#### To do
Below are some lines of data. Return all of them as they are.

#### Dataset content
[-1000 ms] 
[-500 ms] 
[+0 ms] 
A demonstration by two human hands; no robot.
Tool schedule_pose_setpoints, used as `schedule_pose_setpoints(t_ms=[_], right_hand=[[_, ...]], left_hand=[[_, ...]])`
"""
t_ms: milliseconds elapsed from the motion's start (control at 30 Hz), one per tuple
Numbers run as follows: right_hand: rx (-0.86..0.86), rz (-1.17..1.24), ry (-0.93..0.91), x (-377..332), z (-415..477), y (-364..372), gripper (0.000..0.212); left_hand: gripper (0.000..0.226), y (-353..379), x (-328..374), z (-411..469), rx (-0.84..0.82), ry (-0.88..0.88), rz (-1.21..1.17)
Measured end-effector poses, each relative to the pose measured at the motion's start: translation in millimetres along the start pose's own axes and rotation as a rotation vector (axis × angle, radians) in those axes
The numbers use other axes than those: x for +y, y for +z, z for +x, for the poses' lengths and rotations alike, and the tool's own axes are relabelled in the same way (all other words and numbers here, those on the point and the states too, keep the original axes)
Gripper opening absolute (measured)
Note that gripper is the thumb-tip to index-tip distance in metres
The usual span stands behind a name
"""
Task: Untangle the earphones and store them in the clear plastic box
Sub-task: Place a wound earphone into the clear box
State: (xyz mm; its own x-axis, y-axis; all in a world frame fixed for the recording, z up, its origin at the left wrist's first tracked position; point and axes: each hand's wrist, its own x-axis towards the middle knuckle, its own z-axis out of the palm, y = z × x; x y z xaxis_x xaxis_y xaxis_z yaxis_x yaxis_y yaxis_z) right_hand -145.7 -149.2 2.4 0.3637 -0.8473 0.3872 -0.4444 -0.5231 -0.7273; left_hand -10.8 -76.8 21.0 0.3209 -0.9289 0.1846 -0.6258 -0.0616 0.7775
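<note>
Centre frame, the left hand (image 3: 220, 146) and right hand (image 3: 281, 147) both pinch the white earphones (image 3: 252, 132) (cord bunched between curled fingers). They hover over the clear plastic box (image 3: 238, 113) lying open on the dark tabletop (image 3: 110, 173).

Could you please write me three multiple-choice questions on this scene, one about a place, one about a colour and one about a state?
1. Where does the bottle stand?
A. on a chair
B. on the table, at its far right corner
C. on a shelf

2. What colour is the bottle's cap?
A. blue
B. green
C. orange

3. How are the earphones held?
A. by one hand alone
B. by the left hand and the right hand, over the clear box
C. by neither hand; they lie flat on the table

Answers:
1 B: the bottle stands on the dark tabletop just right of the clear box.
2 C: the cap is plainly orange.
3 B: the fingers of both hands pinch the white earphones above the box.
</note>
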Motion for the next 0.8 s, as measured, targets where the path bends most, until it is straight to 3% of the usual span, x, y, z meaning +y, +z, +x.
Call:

#### Completed task
[-1000 ms] 
[-500 ms] 
[+0 ms] 
A demonstration by two human hands; no robot.
Tool schedule_pose_setpoints, used as `schedule_pose_setpoints(t_ms=[_], right_hand=[[_, ...]], left_hand=[[_, ...]])`
"""
t_ms: milliseconds elapsed from the motion's start (control at 30 Hz), one per tuple
Numbers run as follows: right_hand: rx (-0.86..0.86), rz (-1.17..1.24), ry (-0.93..0.91), x (-377..332), z (-415..477), y (-364..372), gripper (0.000..0.212); left_hand: gripper (0.000..0.226), y (-353..379), x (-328..374), z (-411..469), rx (-0.84..0.82), ry (-0.88..0.88), rz (-1.21..1.17)
Measured end-effector poses, each relative to the pose measured at the motion's start: translation in millimetres along the start pose's own axes and rotation as a rotation vector (axis × angle, radians) in those axes
The numbers use other axes than those: x for +y, y for +z, z for +x, for the poses' lengths and rotations alike, and the tool's own axes are relabelled in the same way (all other words and numbers here, those on the point and the states too, keep the original axes)
Gripper opening absolute (measured)
Note that gripper is the thumb-tip to index-tip distance in metres
The usual span stands behind a name
"""
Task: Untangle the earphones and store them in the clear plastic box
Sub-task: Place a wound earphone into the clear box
State: (xyz mm; its own x-axis, y-axis; all in a world frame fixed for the recording, z up, its origin at the left wrist's first tracked position; point and axes: each hand's wrist, its own x-axis towards the middle knuckle, its own z-axis out of the palm, y = z × x; x y z xaxis_x xaxis_y xaxis_z yaxis_x yaxis_y yaxis_z) right_hand -145.7 -149.2 2.4 0.3637 -0.8473 0.3872 -0.4444 -0.5231 -0.7273; left_hand -10.8 -76.8 21.0 0.3209 -0.9289 0.1846 -0.6258 -0.0616 0.7775
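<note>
Centre frame, the left hand (image 3: 220, 146) and right hand (image 3: 281, 147) both pinch the white earphones (image 3: 252, 132) (cord bunched between curled fingers). They hover over the clear plastic box (image 3: 238, 113) lying open on the dark tabletop (image 3: 110, 173).

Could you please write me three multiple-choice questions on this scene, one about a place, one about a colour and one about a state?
1. Where does the bottle stand?
A. on a chair
B. on the table, at its far right corner
C. on a shelf

2. What colour is the bottle's cap?
A. blue
B. green
C. orange

3. How are the earphones held?
A. by one hand alone
B. by the left hand and the right hand, over the clear box
C. by neither hand; they lie flat on the table

Answers:
1 B: the bottle stands on the dark tabletop just right of the clear box.
2 C: the cap is plainly orange.
3 B: the fingers of both hands pinch the white earphones above the box.
</note>
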Motion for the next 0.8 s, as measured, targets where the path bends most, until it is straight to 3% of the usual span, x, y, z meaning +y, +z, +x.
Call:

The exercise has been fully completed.